Security updates for stable and (old)+stable in a clean chroot.

Sep 2, 2016 (last updated on Sep 22, 2018), by Hugo Lefeuvre.

Preparing security uploads for Debian stable requires a slightly different packaging workflow as the one required for unstable, especially when it comes to building packages.
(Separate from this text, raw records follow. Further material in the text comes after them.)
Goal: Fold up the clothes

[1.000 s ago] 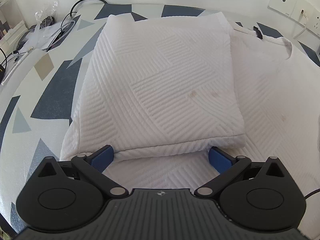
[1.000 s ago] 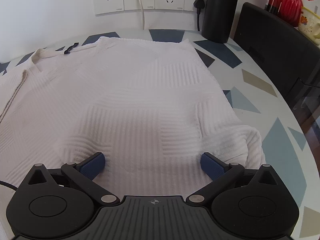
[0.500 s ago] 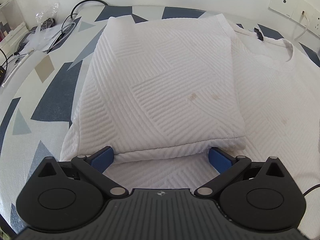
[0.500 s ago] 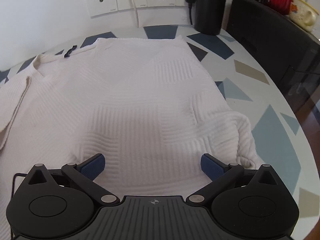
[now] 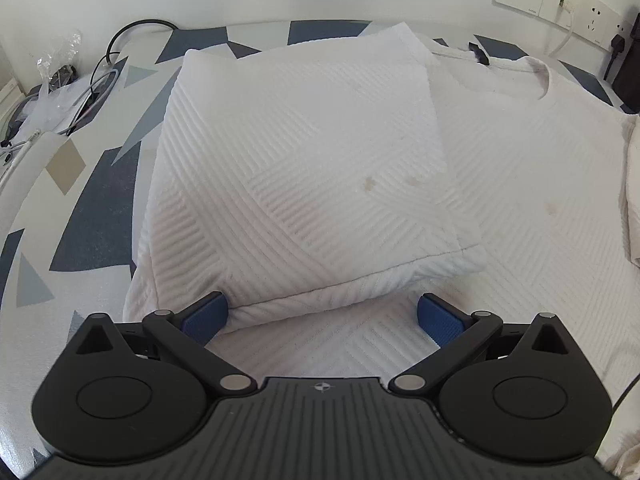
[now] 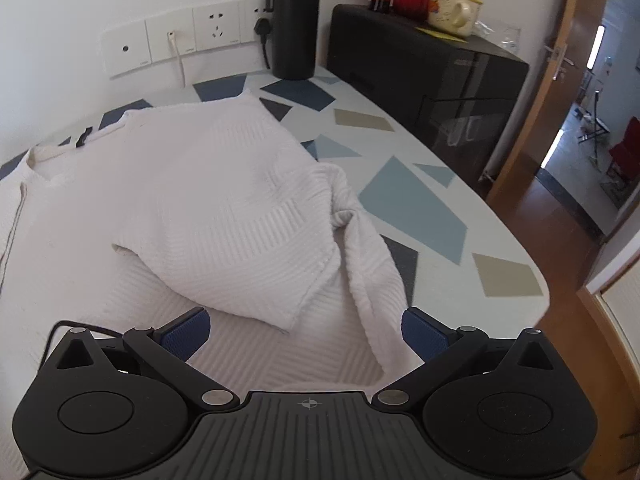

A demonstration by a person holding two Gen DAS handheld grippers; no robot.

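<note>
- The white ribbed-knit sweater point(image 5: 520, 184) lies spread flat on the table in front of me, its round neckline at the far side with a small black tag beside it.
- Its left side point(image 5: 304, 168) is folded over onto the body, making a neat rectangular panel with a stitched hem nearest me.
- Its right side point(image 6: 240, 216) is folded inward too, looser, with a rumpled sleeve bunched along the outer edge.
- A few faint brownish spots mark the knit.

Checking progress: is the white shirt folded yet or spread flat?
Partly folded: the shirt has its left side doubled over and its right side flopped inward.
</note>
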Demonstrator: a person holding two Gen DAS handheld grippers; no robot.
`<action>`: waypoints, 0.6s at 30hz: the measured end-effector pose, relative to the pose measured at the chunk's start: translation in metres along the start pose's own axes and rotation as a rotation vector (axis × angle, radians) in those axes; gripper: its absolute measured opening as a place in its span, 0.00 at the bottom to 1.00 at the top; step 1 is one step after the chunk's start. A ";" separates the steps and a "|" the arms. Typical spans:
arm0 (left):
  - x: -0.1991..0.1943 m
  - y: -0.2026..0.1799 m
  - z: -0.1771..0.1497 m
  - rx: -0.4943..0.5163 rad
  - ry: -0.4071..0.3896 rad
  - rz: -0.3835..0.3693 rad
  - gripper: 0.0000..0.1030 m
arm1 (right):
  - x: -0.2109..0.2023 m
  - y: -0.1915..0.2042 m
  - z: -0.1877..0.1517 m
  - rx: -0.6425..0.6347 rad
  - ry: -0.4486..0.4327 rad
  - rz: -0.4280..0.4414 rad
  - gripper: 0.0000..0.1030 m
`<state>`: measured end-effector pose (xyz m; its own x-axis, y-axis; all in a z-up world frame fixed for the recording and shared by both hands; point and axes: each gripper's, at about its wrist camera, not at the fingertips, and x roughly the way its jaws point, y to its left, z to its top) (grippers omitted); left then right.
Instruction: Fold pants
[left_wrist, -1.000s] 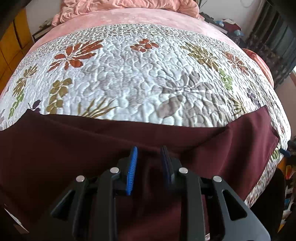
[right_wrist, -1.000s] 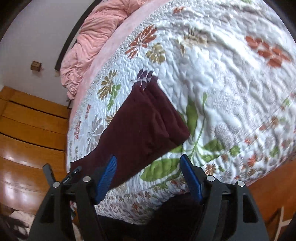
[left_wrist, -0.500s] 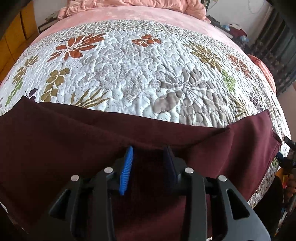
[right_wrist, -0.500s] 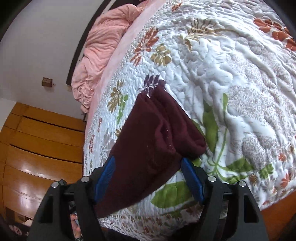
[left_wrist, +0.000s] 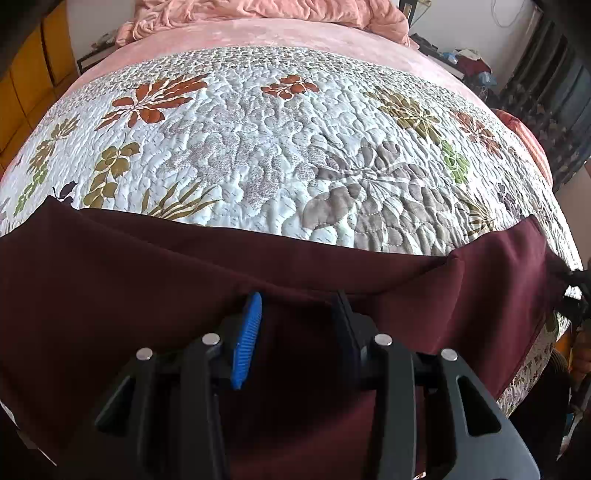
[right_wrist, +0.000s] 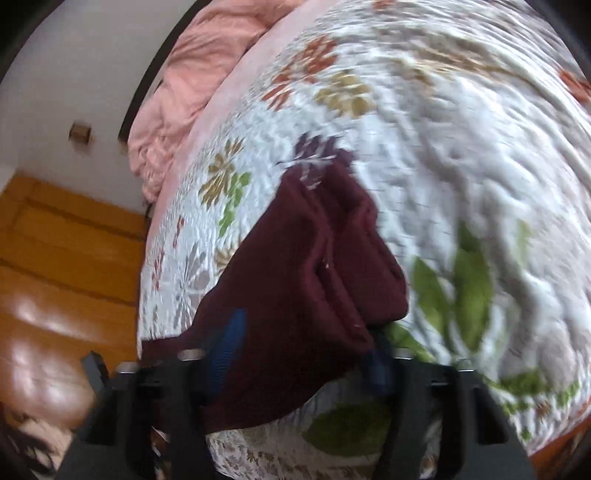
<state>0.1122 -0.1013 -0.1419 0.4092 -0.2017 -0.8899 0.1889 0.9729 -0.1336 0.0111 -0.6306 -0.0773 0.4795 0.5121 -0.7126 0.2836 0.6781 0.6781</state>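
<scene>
Maroon pants (left_wrist: 155, 280) laid lengthwise along the near edge of the floral quilt (left_wrist: 280, 147), look halved leg-on-leg already; cross folds not done yet imo. My left gripper (left_wrist: 297, 314) sits over the mid section, jaws apart w/ cloth between, not pinched. Right gripper (right_wrist: 299, 354) at one end of the pants, jaws wide around it, view blurry, no clamp yet.

1. You have one pair of maroon pants (left_wrist: 147, 280) laid out.
2. You hold two grippers (one per hand): left gripper (left_wrist: 295, 314), right gripper (right_wrist: 303, 354).
3. One floral quilt (left_wrist: 280, 147) lies underneath.
4. One pink blanket (left_wrist: 258, 7).
</scene>
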 end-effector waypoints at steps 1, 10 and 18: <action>0.000 0.000 0.000 0.004 -0.002 0.002 0.39 | 0.002 0.001 0.001 0.003 0.008 0.003 0.21; -0.018 -0.011 0.008 0.032 -0.092 0.016 0.39 | -0.053 0.036 0.027 -0.085 -0.108 0.046 0.16; -0.009 -0.039 0.008 0.110 -0.130 0.018 0.54 | -0.056 -0.043 0.011 0.108 -0.094 -0.132 0.16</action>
<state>0.1076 -0.1385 -0.1250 0.5242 -0.2042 -0.8268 0.2744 0.9595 -0.0629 -0.0188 -0.6941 -0.0644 0.5064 0.3678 -0.7799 0.4337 0.6730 0.5991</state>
In fact, security updates and backports should necessarily be built and tested in the environment they are prepared for.

In this blog post we'll speak about a specific pbuilder configuration which makes build of backports and security uploads easier.

Command line arguments

pbuilder already allows you to set up several system tarballs, which you can build via

$ pbuilder create --basetgz <path for the tarball> --distribution <distribution>

e.g.

$ pbuilder create --basetgz /var/cache/pbuilder/oldoldstable-amd64-base.tgz --distribution oldoldstable

to build a Wheezy system tarball.

These tarballs can be updated via pbuilder update --basetgz <tarball path>.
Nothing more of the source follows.